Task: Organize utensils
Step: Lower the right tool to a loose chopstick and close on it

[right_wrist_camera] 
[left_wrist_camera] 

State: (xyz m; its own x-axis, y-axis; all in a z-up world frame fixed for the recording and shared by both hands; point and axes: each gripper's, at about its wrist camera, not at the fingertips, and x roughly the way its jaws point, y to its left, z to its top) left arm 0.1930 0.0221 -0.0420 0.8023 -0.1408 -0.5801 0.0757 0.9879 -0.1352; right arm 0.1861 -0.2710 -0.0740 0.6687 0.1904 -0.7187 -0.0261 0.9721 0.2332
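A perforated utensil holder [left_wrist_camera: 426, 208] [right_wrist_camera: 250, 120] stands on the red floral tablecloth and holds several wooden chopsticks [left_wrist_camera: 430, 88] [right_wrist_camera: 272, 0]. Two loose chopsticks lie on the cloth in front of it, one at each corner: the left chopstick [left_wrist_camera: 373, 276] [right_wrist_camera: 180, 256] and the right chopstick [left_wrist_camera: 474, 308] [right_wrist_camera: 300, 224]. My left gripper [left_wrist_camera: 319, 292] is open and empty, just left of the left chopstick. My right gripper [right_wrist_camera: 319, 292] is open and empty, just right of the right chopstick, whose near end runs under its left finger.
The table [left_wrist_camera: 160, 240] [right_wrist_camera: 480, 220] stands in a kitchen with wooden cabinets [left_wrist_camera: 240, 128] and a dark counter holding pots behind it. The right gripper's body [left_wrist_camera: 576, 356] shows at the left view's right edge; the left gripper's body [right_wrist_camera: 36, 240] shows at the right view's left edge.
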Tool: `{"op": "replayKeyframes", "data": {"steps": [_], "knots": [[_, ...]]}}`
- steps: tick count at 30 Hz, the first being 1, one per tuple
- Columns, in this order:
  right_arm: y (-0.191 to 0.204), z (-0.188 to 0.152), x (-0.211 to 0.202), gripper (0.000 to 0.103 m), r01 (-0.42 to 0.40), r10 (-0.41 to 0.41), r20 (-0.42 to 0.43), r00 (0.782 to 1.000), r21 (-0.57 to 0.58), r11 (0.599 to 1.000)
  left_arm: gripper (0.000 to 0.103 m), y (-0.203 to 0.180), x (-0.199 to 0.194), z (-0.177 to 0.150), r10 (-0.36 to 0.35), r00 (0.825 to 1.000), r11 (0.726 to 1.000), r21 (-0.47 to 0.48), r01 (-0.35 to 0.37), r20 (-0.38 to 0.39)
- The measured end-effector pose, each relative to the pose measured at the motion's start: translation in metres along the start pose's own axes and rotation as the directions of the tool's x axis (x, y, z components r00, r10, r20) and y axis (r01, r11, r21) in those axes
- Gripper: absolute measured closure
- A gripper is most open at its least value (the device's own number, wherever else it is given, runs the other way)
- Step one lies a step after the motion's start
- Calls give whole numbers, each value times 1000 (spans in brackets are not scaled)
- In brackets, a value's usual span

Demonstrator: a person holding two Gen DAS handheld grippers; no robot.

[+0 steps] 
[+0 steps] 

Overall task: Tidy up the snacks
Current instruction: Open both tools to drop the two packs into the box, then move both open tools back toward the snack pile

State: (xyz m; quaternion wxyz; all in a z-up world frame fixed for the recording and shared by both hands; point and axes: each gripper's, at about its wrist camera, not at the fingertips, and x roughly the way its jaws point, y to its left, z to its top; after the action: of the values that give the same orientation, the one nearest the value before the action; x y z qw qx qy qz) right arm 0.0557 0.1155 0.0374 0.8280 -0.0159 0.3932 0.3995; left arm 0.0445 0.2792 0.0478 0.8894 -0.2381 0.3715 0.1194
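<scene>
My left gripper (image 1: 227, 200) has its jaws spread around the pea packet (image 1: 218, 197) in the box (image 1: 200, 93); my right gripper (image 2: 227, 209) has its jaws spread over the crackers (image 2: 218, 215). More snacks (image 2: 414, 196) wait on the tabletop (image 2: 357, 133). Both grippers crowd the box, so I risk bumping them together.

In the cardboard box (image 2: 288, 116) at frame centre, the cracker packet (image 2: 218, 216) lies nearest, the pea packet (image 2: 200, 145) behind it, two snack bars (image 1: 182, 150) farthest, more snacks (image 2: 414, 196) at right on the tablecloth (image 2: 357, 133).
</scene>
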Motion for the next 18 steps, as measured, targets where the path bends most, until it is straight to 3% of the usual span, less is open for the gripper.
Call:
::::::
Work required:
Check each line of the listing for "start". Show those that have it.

Expected answer:
- The measured end-effector pose, each relative to the pose measured at the motion's start: translation in metres along the start pose's own axes and rotation as the directions of the tool's x axis (x, y, z components r00, r10, r20) and y axis (r01, r11, r21) in those axes
- Step one lies a step after the motion's start

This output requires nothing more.